Fico imaginando o que já deveria estar registrado nas inúmeras câmeras fotográficas ou nas filmadoras de quem retornava de um passeio; certamente haveria muito espaço nas memórias de outras, destinadas a armazenar cada flagrante da viagem que estava para começar. Penso, também, no cuidado com os trajes, mais confortáveis para uma viagem tão longa, adequados às condições dos climas das duas cidades e, sem dúvida, à atmosfera a ser sentida durante todo o voo.

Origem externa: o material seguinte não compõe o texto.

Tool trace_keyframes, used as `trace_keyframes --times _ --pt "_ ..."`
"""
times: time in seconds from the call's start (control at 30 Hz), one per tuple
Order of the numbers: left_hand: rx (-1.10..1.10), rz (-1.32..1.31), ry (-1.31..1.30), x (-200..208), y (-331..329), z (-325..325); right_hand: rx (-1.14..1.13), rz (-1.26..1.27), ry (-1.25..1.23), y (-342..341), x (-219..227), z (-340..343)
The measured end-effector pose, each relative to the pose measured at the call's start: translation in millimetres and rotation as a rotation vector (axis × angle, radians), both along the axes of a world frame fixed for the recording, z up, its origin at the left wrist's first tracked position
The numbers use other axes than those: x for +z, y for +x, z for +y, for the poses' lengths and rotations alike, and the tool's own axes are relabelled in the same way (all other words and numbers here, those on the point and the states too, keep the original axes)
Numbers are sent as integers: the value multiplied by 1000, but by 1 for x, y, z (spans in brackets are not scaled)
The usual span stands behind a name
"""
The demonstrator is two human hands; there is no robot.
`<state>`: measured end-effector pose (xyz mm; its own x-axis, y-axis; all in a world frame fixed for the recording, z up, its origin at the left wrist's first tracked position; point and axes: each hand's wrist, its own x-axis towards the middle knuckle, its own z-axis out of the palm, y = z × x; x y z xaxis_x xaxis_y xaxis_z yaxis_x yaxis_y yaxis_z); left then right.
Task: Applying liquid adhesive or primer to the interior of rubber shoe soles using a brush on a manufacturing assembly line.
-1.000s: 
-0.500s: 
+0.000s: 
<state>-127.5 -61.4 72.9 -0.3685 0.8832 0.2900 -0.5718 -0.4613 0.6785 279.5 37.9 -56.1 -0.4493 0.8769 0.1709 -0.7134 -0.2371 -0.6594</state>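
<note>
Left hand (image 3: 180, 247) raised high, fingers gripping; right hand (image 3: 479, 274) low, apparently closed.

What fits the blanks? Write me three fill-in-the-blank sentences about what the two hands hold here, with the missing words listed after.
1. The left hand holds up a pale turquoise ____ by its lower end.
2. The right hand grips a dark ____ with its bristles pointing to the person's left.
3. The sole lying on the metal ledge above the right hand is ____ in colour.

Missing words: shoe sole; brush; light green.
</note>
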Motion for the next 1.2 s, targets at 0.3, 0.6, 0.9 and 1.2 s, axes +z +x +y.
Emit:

O momento destinado ao embarque é único, mas muito semelhante a todos os outros: uma fila para a apresentação dos bilhetes, o caminhar pouco ligeiro até o avião, a recepção por parte dos comissários, a procura pelo acento correspondente a cada bilhete, a arrumação da bagagem de mão e os procedimentos normais do pessoal de bordo. Em seguida, os avisos de segurança e a decolagem. O avião sai do chão e inicia a subida, suavemente, ganha altura e segue, na chamada "velocidade de cruzeiro", rumo ao seu destino. Algumas horas depois, no entanto, a aeronave pareceu nos surpreender, rumando para outro plano, sumindo, repentinamente. A notícia desse desaparecimento nos deixou perplexos e os momentos seguintes foram marcados por um bizarro e inesperado silêncio. Não havia explicação razoável para o fim de todos os sonhos. Mas, aconteceu o que ninguém desejava: a estranha e definitiva partida de mais de duzentos seres humanos. Não eram nossos conhecidos, nem amigos, mas sentimos os danos decorrentes desse súbito desenlace. De repente, todos deixaram de nos pertencer, mesmo que, de fato, nunca tivessem sido, efetivamente, nossos. Mas, como seres iguais a eles, jamais iríamos querer que todos os seus (e os nossos) sonhos terminassem daquela maneira. E ficamos aqui, sem saber o que fazer, qual atitude tomar para, num passe de mágica, poder voltar o filme e trazê-los de volta à nossa convivência. No entanto, a razão logo nos faz voltar à realidade e o que fica é, unicamente, a imensa tristeza da perda.